*Assigned task*: Copy the data precisely, character for character, and leave out every picture.

*Data extract*:
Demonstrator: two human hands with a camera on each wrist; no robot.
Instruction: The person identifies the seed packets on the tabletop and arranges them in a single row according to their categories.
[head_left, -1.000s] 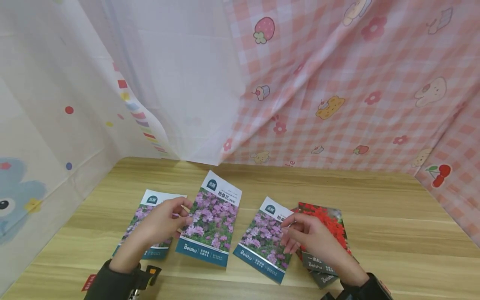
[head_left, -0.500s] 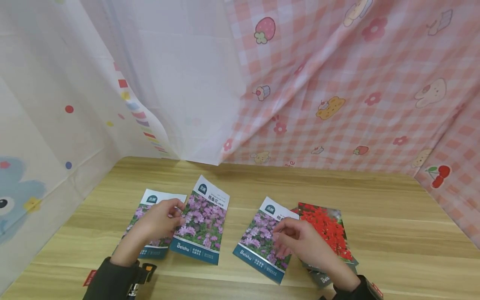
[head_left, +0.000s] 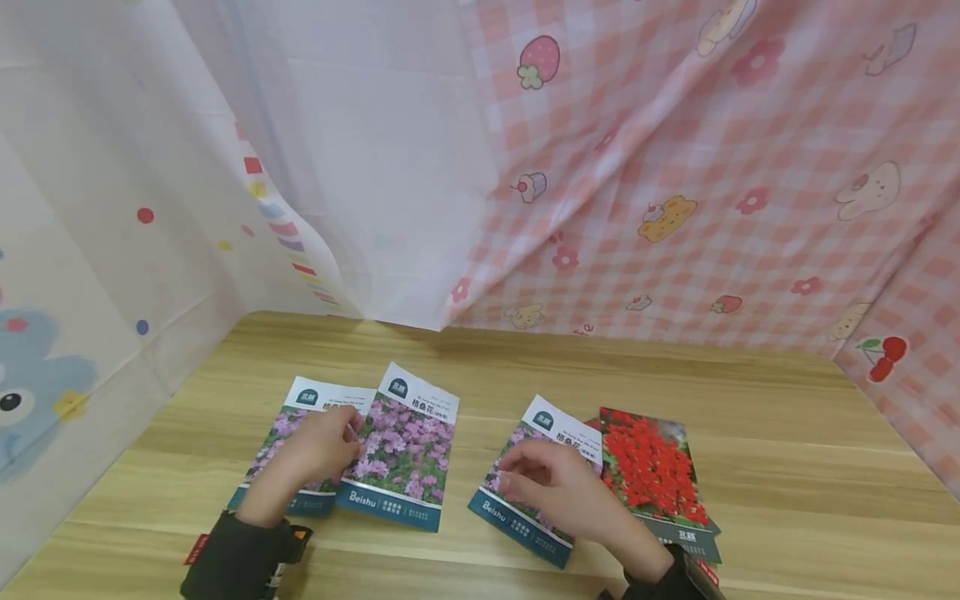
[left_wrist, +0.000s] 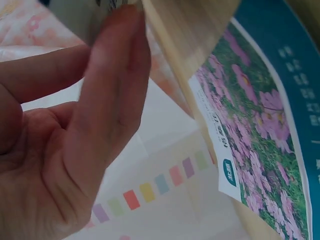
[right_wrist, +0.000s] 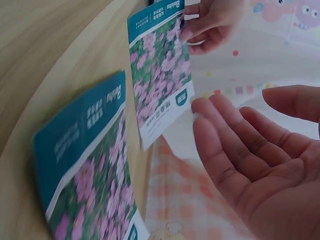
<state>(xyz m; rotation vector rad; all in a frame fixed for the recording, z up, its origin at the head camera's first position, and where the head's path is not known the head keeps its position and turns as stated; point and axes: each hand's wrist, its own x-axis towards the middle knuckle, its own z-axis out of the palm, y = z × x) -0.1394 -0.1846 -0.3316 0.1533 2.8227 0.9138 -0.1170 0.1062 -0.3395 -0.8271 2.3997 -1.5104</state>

*Your solution*:
Demonstrator: two human hands with a camera on each wrist; no robot.
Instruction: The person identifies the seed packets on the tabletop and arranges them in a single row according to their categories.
[head_left, -1.000s] 
[head_left, -0.500s] 
[head_left, +0.000s] 
[left_wrist, +0.000s] 
[right_wrist, +0.000s] 
<state>(xyz m; rotation vector rad; all in a frame fixed for the recording, z up, its origin at the head camera's first position, and where the head's path is not known the head keeps its position and turns as stated; point and axes: each hand's wrist, its own x-axis towards the middle knuckle, its own z-axis out of the palm, y = z × x) -0.1394 -0.1846 -0.3316 0.1533 2.8227 0.9138 -0.1170 0.1062 -0.3395 -0.8271 2.3997 -1.5104</state>

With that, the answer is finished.